Each line below should be copied exactly as it stands.

== Input data ==

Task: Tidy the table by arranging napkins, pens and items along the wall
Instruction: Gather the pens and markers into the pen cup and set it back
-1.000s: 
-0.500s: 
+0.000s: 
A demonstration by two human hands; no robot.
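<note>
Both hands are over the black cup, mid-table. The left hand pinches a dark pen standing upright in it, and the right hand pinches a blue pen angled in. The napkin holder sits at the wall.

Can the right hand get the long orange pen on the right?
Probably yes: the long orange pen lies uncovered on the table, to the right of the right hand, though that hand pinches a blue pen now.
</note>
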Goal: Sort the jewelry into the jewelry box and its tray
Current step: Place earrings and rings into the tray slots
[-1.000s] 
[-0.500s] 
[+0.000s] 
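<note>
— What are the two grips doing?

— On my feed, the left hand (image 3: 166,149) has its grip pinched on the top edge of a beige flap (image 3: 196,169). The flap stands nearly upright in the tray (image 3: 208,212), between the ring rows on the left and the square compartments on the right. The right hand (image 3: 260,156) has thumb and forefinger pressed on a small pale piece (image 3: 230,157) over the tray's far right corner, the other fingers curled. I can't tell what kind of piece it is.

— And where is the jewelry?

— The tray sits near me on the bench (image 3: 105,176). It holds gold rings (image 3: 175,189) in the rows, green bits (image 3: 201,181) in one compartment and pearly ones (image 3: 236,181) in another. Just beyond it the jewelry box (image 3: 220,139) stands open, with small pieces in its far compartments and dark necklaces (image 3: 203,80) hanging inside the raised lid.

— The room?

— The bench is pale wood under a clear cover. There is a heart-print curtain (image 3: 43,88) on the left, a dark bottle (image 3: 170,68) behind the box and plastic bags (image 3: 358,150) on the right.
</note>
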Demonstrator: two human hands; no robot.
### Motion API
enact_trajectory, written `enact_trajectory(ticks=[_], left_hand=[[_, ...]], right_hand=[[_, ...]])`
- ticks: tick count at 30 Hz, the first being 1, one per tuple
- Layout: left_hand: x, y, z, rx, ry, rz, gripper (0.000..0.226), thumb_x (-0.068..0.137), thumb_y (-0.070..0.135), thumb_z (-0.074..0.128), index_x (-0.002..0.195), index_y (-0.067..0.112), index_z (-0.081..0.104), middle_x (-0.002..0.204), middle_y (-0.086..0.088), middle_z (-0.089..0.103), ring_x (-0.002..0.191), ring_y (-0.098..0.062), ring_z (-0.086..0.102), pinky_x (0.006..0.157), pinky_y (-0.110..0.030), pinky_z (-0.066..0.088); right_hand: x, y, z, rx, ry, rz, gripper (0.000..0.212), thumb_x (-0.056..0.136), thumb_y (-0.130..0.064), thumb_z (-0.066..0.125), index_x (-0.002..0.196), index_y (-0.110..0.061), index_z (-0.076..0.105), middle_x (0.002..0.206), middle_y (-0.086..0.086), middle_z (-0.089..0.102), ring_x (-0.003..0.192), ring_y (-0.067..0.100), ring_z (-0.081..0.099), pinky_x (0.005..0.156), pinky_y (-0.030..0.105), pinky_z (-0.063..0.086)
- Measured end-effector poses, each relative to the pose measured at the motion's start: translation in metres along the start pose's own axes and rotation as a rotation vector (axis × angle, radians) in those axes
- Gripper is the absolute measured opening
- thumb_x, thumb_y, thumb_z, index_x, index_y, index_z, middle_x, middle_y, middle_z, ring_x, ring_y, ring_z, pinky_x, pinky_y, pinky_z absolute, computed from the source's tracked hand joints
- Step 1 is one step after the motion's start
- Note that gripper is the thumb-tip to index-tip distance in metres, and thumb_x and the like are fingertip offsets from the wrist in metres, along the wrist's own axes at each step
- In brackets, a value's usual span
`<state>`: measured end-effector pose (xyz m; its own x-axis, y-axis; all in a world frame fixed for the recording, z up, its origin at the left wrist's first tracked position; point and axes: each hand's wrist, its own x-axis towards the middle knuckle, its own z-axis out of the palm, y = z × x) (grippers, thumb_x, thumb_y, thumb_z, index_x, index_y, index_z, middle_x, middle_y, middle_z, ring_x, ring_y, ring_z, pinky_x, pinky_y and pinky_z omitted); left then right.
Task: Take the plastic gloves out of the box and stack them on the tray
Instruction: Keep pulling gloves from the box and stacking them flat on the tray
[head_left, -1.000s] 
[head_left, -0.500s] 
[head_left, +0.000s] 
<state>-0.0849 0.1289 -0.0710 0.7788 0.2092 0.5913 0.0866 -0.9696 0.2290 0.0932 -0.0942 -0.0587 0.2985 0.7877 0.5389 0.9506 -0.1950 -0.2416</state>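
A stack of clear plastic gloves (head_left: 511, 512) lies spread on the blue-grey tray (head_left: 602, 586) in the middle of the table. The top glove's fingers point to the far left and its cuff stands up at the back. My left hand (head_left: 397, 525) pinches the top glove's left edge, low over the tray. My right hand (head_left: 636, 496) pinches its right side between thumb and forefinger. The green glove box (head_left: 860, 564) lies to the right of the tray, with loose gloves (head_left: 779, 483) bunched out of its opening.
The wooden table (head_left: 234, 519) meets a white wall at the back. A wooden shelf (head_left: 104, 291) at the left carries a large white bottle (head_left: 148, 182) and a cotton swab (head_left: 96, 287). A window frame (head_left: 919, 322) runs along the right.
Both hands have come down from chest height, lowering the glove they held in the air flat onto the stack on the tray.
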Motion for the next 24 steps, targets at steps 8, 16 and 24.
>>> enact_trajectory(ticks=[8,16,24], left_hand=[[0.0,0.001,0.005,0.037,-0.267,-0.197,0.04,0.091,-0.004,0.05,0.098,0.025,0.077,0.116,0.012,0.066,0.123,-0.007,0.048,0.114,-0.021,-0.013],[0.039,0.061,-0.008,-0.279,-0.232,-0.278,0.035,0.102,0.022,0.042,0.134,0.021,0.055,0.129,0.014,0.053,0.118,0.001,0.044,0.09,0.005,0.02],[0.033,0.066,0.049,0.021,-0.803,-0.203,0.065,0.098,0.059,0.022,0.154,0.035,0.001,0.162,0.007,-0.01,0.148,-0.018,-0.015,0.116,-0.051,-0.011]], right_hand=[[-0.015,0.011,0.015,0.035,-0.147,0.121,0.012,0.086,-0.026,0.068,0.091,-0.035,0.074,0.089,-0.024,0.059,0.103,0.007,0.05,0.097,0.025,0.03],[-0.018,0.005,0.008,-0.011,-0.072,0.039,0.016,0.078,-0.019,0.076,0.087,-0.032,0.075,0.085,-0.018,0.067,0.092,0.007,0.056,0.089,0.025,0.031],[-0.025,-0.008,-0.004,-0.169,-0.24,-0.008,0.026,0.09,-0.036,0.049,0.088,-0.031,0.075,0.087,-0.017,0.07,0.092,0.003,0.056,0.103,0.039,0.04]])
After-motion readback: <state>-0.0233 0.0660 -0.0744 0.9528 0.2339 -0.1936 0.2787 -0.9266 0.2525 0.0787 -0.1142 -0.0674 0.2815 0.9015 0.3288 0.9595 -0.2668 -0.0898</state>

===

Reply to the exercise:
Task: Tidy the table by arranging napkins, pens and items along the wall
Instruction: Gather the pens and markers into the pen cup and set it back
-1.000s: 
-0.500s: 
+0.000s: 
A demonstration by two human hands; no robot.
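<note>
Both hands are over the black cup, mid-table. The left hand pinches a dark pen standing upright in it, and the right hand pinches a blue pen angled in. The napkin holder sits at the wall.

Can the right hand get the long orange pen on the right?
Probably yes: the long orange pen lies uncovered on the table, to the right of the right hand, though that hand pinches a blue pen now.
</note>
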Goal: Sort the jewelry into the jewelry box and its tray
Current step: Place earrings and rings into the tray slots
[-1.000s] 
[-0.500s] 
[+0.000s] 
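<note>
— What are the two grips doing?

— On my feed, the left hand (image 3: 166,149) has its grip pinched on the top edge of a beige flap (image 3: 196,169). The flap stands nearly upright in the tray (image 3: 208,212), between the ring rows on the left and the square compartments on the right. The right hand (image 3: 260,156) has thumb and forefinger pressed on a small pale piece (image 3: 230,157) over the tray's far right corner, the other fingers curled. I can't tell what kind of piece it is.

— And where is the jewelry?

— The tray sits near me on the bench (image 3: 105,176). It holds gold rings (image 3: 175,189) in the rows, green bits (image 3: 201,181) in one compartment and pearly ones (image 3: 236,181) in another. Just beyond it the jewelry box (image 3: 220,139) stands open, with small pieces in its far compartments and dark necklaces (image 3: 203,80) hanging inside the raised lid.

— The room?

— The bench is pale wood under a clear cover. There is a heart-print curtain (image 3: 43,88) on the left, a dark bottle (image 3: 170,68) behind the box and plastic bags (image 3: 358,150) on the right.
</note>
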Demonstrator: two human hands; no robot.
### Motion API
enact_trajectory, written `enact_trajectory(ticks=[_], left_hand=[[_, ...]], right_hand=[[_, ...]])`
- ticks: tick count at 30 Hz, the first being 1, one per tuple
- Layout: left_hand: x, y, z, rx, ry, rz, gripper (0.000..0.226), thumb_x (-0.068..0.137), thumb_y (-0.070..0.135), thumb_z (-0.074..0.128), index_x (-0.002..0.195), index_y (-0.067..0.112), index_z (-0.081..0.104), middle_x (-0.002..0.204), middle_y (-0.086..0.088), middle_z (-0.089..0.103), ring_x (-0.002..0.191), ring_y (-0.098..0.062), ring_z (-0.086..0.102), pinky_x (0.006..0.157), pinky_y (-0.110..0.030), pinky_z (-0.066..0.088); right_hand: x, y, z, rx, ry, rz, gripper (0.000..0.212), thumb_x (-0.056..0.136), thumb_y (-0.130..0.064), thumb_z (-0.066..0.125), index_x (-0.002..0.196), index_y (-0.110..0.061), index_z (-0.076..0.105), middle_x (0.002..0.206), middle_y (-0.086..0.086), middle_z (-0.089..0.102), ring_x (-0.003..0.192), ring_y (-0.067..0.100), ring_z (-0.081..0.099), pinky_x (0.005..0.156), pinky_y (-0.030..0.105), pinky_z (-0.063..0.086)
- Measured end-effector poses, each relative to the pose measured at the motion's start: translation in metres along the start pose's own axes and rotation as a rotation vector (axis × angle, radians) in those axes
- Gripper is the absolute measured opening
- thumb_x, thumb_y, thumb_z, index_x, index_y, index_z, middle_x, middle_y, middle_z, ring_x, ring_y, ring_z, pinky_x, pinky_y, pinky_z absolute, computed from the source's tracked hand joints
- Step 1 is one step after the motion's start
- Note that gripper is the thumb-tip to index-tip distance in metres, and thumb_x and the like are fingertip offsets from the wrist in metres, along the wrist's own axes at each step
- In brackets, a value's usual span
`<state>`: measured end-effector pose (xyz m; its own x-axis, y-axis; all in a world frame fixed for the recording, z up, its origin at the left wrist's first tracked position; point and axes: each hand's wrist, its own x-axis towards the middle knuckle, its own z-axis out of the palm, y = z × x) (grippers, thumb_x, thumb_y, thumb_z, index_x, index_y, index_z, middle_x, middle_y, middle_z, ring_x, ring_y, ring_z, pinky_x, pinky_y and pinky_z omitted); left then right.
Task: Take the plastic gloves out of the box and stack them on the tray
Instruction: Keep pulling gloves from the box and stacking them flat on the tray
[head_left, -1.000s] 
[head_left, -0.500s] 
[head_left, +0.000s] 
<state>-0.0849 0.1289 -0.0710 0.7788 0.2092 0.5913 0.0866 -0.9696 0.2290 0.0932 -0.0942 -0.0587 0.2985 0.7877 0.5389 0.9506 -0.1950 -0.2416</state>
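A stack of clear plastic gloves (head_left: 511, 512) lies spread on the blue-grey tray (head_left: 602, 586) in the middle of the table. The top glove's fingers point to the far left and its cuff stands up at the back. My left hand (head_left: 397, 525) pinches the top glove's left edge, low over the tray. My right hand (head_left: 636, 496) pinches its right side between thumb and forefinger. The green glove box (head_left: 860, 564) lies to the right of the tray, with loose gloves (head_left: 779, 483) bunched out of its opening.
The wooden table (head_left: 234, 519) meets a white wall at the back. A wooden shelf (head_left: 104, 291) at the left carries a large white bottle (head_left: 148, 182) and a cotton swab (head_left: 96, 287). A window frame (head_left: 919, 322) runs along the right.
Both hands have come down from chest height, lowering the glove they held in the air flat onto the stack on the tray.
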Motion for the next 24 steps, targets at steps 8, 16 and 24.
>>> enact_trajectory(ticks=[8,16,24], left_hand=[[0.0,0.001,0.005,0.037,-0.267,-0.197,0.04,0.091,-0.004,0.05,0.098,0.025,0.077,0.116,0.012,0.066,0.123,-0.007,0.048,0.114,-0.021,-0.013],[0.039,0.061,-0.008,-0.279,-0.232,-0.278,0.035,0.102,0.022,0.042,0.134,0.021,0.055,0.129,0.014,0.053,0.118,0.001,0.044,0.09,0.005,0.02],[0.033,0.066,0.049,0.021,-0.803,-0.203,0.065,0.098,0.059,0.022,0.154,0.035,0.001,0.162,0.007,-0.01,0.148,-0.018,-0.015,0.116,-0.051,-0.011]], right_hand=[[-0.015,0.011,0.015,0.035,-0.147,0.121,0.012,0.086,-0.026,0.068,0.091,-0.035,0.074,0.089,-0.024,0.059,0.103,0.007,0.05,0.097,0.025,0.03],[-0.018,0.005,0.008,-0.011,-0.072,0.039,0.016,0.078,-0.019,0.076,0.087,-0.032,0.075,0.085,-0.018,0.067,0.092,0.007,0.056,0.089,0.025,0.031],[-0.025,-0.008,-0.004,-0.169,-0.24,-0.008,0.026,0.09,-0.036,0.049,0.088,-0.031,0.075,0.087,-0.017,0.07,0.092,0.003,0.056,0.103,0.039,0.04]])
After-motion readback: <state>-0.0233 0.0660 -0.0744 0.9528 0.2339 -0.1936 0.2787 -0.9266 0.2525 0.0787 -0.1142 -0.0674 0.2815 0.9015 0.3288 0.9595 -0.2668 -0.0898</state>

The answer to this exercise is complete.